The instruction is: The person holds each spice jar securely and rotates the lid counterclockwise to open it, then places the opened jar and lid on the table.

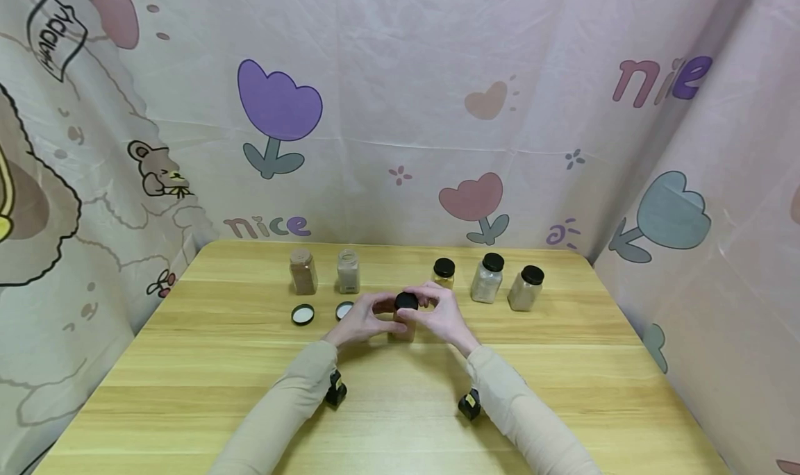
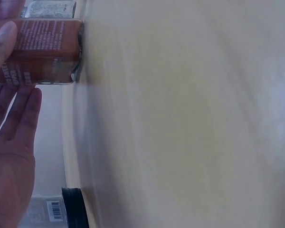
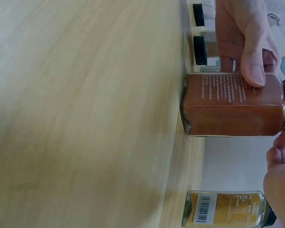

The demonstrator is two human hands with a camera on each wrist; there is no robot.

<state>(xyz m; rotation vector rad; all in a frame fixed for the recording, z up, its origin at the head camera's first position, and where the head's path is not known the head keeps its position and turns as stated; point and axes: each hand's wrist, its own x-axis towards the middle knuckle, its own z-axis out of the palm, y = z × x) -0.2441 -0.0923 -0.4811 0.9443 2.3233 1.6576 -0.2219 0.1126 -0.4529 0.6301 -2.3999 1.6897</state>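
Note:
A glass spice jar of reddish-brown powder (image 3: 232,114) stands upright between my hands near the middle of the table, with white print on its side. My left hand (image 1: 365,317) holds the jar's body, thumb on the near side and fingers on the far side. On its black lid (image 1: 406,301) are the fingertips of my right hand (image 1: 440,315), thumb in front and fingers behind. Left of the hands are two uncapped jars, one of brown powder (image 1: 304,275) and one of paler contents (image 1: 348,275). Black lids (image 1: 303,314) with white insides lie before them.
At the back right stand three black-capped jars: one yellow (image 1: 444,273), one whitish (image 1: 487,279), one greyish (image 1: 526,291). A patterned curtain (image 1: 387,114) hangs behind the wooden table (image 1: 400,419). Small black devices (image 1: 469,405) sit at both wrists.

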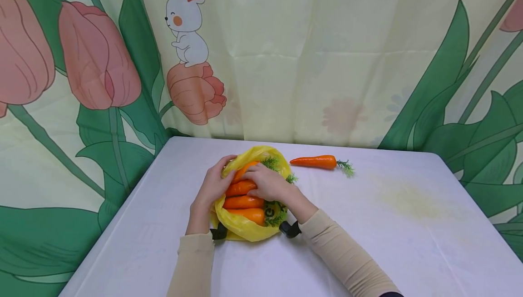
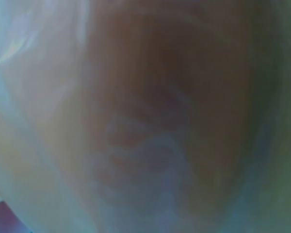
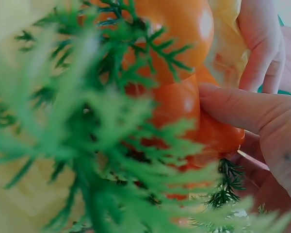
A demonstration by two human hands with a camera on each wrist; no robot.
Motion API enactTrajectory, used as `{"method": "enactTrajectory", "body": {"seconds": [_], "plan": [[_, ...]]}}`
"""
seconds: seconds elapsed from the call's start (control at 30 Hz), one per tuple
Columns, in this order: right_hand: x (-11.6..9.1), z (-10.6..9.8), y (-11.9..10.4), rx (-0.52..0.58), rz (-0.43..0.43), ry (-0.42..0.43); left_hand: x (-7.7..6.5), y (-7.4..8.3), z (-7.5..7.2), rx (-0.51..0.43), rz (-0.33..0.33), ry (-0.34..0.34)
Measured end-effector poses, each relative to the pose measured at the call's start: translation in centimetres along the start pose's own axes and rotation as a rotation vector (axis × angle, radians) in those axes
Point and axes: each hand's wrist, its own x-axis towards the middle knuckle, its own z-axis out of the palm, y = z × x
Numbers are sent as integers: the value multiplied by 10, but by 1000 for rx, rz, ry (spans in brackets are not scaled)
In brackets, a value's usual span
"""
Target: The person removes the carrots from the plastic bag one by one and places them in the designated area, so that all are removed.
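A yellow plastic bag (image 1: 249,232) stands with its mouth open, and several orange carrots (image 1: 244,202) with green leafy tops lie side by side in it. At the bag's left rim my left hand (image 1: 214,181) grips the plastic, thumb on the inner side. My right hand (image 1: 269,182) reaches into the mouth from the right and holds a carrot (image 3: 222,133) near its top, the thumb (image 3: 233,104) pressing on it. Blurred leafy tops (image 3: 92,121) hide much of the right wrist view. Only blurred, see-through bag film (image 2: 150,121) fills the left wrist view.
A single carrot (image 1: 316,161) lies on the white table (image 1: 367,224) behind and right of the bag, its leaves pointing right. Behind the table hangs a curtain (image 1: 278,61) printed with tulips and a rabbit.
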Motion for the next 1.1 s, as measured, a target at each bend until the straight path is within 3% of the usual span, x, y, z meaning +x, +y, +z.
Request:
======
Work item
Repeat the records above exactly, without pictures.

Answer to this problem
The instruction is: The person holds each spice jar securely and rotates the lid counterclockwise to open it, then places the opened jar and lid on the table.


The demonstrator is two human hands with a camera on each wrist; there is no robot.

<state>(xyz m; rotation vector rad; all in a frame fixed for the recording, z up, its origin at the head camera's first position, and where the head's path is not known the head keeps its position and turns as stated; point and axes: each hand's wrist, its own x-axis towards the middle knuckle, its own z-axis out of the palm, y = z × x) -0.2441 -0.0923 -0.4811 0.9443 2.3233 1.6576 -0.2219 0.1126 -0.4529 0.6301 -2.3999 1.6897</state>
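Note:
A glass spice jar of reddish-brown powder (image 3: 232,114) stands upright between my hands near the middle of the table, with white print on its side. My left hand (image 1: 365,317) holds the jar's body, thumb on the near side and fingers on the far side. On its black lid (image 1: 406,301) are the fingertips of my right hand (image 1: 440,315), thumb in front and fingers behind. Left of the hands are two uncapped jars, one of brown powder (image 1: 304,275) and one of paler contents (image 1: 348,275). Black lids (image 1: 303,314) with white insides lie before them.
At the back right stand three black-capped jars: one yellow (image 1: 444,273), one whitish (image 1: 487,279), one greyish (image 1: 526,291). A patterned curtain (image 1: 387,114) hangs behind the wooden table (image 1: 400,419). Small black devices (image 1: 469,405) sit at both wrists.
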
A demonstration by two human hands with a camera on each wrist; no robot.
Motion API enactTrajectory, used as `{"method": "enactTrajectory", "body": {"seconds": [_], "plan": [[_, ...]]}}`
"""
seconds: seconds elapsed from the call's start (control at 30 Hz), one per tuple
Columns, in this order: right_hand: x (-11.6..9.1), z (-10.6..9.8), y (-11.9..10.4), rx (-0.52..0.58), rz (-0.43..0.43), ry (-0.42..0.43); left_hand: x (-7.7..6.5), y (-7.4..8.3), z (-7.5..7.2), rx (-0.51..0.43), rz (-0.33..0.33), ry (-0.34..0.34)
Measured end-effector poses, each relative to the pose measured at the call's start: translation in centimetres along the start pose's own axes and rotation as a rotation vector (axis × angle, radians) in those axes
Point and axes: each hand's wrist, its own x-axis towards the middle knuckle, its own z-axis out of the palm, y = z × x
Numbers are sent as integers: the value multiplied by 10, but by 1000 for rx, rz, ry (spans in brackets are not scaled)
In brackets, a value's usual span
"""
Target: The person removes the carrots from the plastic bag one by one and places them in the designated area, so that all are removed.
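A yellow plastic bag (image 1: 249,232) stands with its mouth open, and several orange carrots (image 1: 244,202) with green leafy tops lie side by side in it. At the bag's left rim my left hand (image 1: 214,181) grips the plastic, thumb on the inner side. My right hand (image 1: 269,182) reaches into the mouth from the right and holds a carrot (image 3: 222,133) near its top, the thumb (image 3: 233,104) pressing on it. Blurred leafy tops (image 3: 92,121) hide much of the right wrist view. Only blurred, see-through bag film (image 2: 150,121) fills the left wrist view.
A single carrot (image 1: 316,161) lies on the white table (image 1: 367,224) behind and right of the bag, its leaves pointing right. Behind the table hangs a curtain (image 1: 278,61) printed with tulips and a rabbit.
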Motion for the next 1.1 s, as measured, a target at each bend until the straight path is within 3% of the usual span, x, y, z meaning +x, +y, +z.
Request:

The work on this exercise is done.